Biologics/Approval·FDA Press

FDA Approves First Gene Therapy for Severe Leukocyte Adhesion Deficiency Type I

HighPublished Mar 26, 2026· AI-analyzed May 4, 2026View original FDA source
AI-generated regulatory interpretation. The four sections below are an analyst-style summary produced by an AI model from the original FDA source.
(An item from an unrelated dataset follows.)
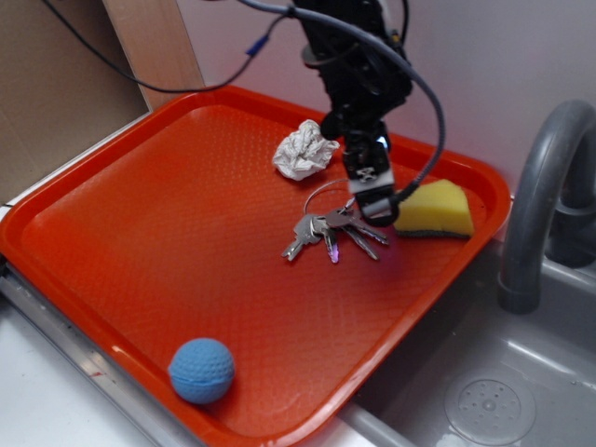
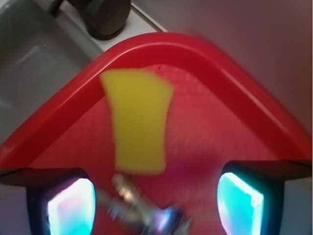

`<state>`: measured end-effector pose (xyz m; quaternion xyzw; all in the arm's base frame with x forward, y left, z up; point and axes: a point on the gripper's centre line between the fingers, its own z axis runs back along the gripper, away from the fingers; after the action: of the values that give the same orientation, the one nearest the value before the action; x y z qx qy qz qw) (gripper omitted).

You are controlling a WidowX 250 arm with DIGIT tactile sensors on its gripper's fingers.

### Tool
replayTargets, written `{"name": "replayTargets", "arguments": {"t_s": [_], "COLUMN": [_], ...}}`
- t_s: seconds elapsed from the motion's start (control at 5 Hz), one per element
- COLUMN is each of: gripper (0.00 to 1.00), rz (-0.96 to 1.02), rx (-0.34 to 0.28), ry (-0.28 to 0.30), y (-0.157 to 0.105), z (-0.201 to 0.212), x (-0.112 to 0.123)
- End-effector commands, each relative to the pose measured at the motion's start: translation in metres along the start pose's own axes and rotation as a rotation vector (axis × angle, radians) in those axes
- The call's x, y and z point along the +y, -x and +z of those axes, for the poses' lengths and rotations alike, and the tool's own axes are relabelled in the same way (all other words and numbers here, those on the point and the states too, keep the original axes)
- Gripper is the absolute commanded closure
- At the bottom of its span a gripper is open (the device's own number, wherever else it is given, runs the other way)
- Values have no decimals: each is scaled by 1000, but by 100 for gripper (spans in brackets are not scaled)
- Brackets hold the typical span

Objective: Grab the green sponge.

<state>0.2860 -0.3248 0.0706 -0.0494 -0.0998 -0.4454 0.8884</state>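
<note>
Yellow wedge-shaped foam sponge (image 1: 434, 209) with its dark scouring layer underneath sits in the far corner of the red plastic tray (image 1: 140, 196), untouched.
Black gripper (image 1: 371, 199) hovers low over the metal key bunch (image 1: 331, 231), just beside the sponge, fingers (image 2: 71, 208) spread wide apart, holding nothing.

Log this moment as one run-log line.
phase: approach | gripper: open, empty, over keys | sponge: untouched, tray corner, just beyond gripper | next: likely advance to sponge
</note>
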Motion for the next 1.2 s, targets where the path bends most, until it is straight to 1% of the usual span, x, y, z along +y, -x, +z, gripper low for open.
{"name": "replayTargets", "arguments": {"t_s": [0.0,0.2,0.4,0.6,0.8,1.0], "gripper": [0,55,100,100,100,100], "rz": [-169,-199,-193,-180,-49,106], "rx": [-134,-129,-126,-118,-76,-74], "ry": [126,153,108,83,2,17], "y": [-21,-22,-23,-23,-8,18], "z": [-1,-2,-1,1,23,71], "x": [-20,-18,-18,-19,-13,-9]}}
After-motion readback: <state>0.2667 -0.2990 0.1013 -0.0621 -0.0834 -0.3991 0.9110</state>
Always verify against the source before any regulatory, clinical, or commercial decision.
What happened

The FDA has approved Kresladi (marnetegragene autotemcel), marking the first gene therapy authorized for the treatment of severe Leukocyte Adhesion Deficiency Type I (LAD-I).

Who it affects

Manufacturers of cell and gene therapies, clinical researchers specialized in primary immunodeficiencies, and regulatory professionals managing autologous biologics.

Why it matters

This approval represents a regulatory milestone as the first genetic intervention for LAD-I. For industry professionals, it confirms the viability of autologous gene therapy platforms for treating rare immunologic disorders, likely necessitating robust post-market monitoring and specialized manufacturing controls.

Practical takeaway

Regulatory and clinical teams should monitor for long-term follow-up requirements typical of autologous gene therapies and ensure manufacturing protocols for autotemcel products align with current cellular therapy standards.

FDA source material

The U.S. Food and Drug Administration today approved Kresladi (marnetegragene autotemcel), the first gene therapy for the treatment of severe Leukocyte Adhesion Deficiency Type I (LAD-I).

Open in openFDA / FDA.gov
AI-generated interpretation. Always verify critical decisions against the original FDA source. Generated with google/gemini-3-flash-preview.